German naturalist Ernst Friedrich Germar described the cherrynose in 1834 as Cicada angularis, reporting its type locality incorrectly as Sierra Leone. Swedish entomologist Carl Stål named the genus Macrotristria in 1870, though this was misspelt as Macrotristia and Macrotistria in some later publications. The cherrynose is the type species of the genus.

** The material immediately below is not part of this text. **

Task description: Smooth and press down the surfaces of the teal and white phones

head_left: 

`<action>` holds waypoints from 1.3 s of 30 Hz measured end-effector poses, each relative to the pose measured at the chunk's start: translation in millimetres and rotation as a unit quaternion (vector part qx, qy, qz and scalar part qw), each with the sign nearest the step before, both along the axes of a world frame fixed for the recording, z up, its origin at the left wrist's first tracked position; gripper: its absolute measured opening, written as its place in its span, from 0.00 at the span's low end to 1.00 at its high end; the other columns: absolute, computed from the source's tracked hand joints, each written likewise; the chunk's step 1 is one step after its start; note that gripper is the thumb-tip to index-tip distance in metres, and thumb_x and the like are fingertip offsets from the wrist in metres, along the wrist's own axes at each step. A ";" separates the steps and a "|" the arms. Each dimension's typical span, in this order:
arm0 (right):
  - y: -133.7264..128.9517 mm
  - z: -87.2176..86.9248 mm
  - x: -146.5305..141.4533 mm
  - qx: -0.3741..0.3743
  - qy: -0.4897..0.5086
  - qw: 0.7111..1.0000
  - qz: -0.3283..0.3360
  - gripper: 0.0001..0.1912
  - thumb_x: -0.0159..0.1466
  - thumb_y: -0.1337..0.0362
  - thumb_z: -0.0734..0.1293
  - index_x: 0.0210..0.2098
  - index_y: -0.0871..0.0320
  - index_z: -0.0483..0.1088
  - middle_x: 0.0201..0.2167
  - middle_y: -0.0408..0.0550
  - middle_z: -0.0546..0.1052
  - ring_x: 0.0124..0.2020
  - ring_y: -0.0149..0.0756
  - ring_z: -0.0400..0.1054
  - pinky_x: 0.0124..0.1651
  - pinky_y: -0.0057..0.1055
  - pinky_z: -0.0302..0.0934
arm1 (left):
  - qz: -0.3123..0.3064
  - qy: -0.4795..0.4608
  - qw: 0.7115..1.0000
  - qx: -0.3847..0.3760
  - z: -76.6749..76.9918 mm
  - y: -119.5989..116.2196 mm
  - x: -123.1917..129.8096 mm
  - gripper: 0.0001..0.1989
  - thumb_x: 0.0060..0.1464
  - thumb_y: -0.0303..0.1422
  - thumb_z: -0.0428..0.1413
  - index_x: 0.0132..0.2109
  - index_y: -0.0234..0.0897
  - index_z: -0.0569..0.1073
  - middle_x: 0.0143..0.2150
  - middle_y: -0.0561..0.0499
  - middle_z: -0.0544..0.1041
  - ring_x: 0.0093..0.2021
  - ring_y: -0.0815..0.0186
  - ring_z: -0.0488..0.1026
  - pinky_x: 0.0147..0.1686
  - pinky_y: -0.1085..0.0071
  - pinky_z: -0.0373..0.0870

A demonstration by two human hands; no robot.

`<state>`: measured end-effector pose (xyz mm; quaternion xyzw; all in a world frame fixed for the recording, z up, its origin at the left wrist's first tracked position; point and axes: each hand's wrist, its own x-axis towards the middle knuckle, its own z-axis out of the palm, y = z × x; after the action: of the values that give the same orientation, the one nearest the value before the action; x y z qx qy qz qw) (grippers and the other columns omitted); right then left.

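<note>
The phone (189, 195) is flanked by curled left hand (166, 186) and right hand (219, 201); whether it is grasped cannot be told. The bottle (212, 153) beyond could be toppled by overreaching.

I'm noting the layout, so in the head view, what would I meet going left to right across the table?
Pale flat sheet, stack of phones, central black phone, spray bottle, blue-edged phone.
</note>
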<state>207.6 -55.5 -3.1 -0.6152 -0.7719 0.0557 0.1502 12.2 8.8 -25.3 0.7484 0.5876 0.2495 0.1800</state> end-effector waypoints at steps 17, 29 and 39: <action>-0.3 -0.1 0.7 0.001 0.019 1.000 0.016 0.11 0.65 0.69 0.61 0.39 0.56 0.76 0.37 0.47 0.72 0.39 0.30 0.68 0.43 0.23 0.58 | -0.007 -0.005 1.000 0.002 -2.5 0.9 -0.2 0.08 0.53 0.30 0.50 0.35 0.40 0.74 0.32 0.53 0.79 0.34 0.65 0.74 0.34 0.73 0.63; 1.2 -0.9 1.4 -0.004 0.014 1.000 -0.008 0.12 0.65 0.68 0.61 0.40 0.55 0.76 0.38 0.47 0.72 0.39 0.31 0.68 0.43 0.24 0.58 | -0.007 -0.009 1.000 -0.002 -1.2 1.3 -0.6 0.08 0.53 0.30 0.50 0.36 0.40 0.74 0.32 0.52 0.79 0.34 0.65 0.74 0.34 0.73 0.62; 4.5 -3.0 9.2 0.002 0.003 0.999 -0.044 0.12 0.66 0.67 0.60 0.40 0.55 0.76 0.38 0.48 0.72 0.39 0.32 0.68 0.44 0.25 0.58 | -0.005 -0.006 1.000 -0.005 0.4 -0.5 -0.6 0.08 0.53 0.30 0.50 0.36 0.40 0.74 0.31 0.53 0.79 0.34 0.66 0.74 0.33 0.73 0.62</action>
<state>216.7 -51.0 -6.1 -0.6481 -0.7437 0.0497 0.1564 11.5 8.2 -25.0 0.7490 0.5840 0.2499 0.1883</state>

The cherrynose gets its common name from a red structure that resembles a nose, yet is in fact a structure containing muscles that help the cicada suck xylem from trees with its proboscis. An alternate common name is whiskey drinker.

==Description==
The cherrynose is a medium- to large cicada, the male and female similar in appearance. The head and thorax are black (or red-brown in North and Central Queensland) with orange markings. The postclypeus is red. The underparts are brown to blackish. They have an array of cuticular nanostructures on the transparent panes of their wings - conical protuberances with a spacing and height of about 200 nm, tipped with a spherical cap with a radius of curvature of around 25-45 nm. These act as anti-wetting and anti-reflective surfaces.

The call has a trilling sound and is made in the day and at sunset.

==Distribution and habitat==
The adult cherrynose is found on the upper branches and trunks of tall eucalypts in sclerophyll forests, and is becoming rare in the Sydney region. They have also been recorded from sheoaks, apples (Angophora), native cypress (Callitris) and Tamarix aphylla.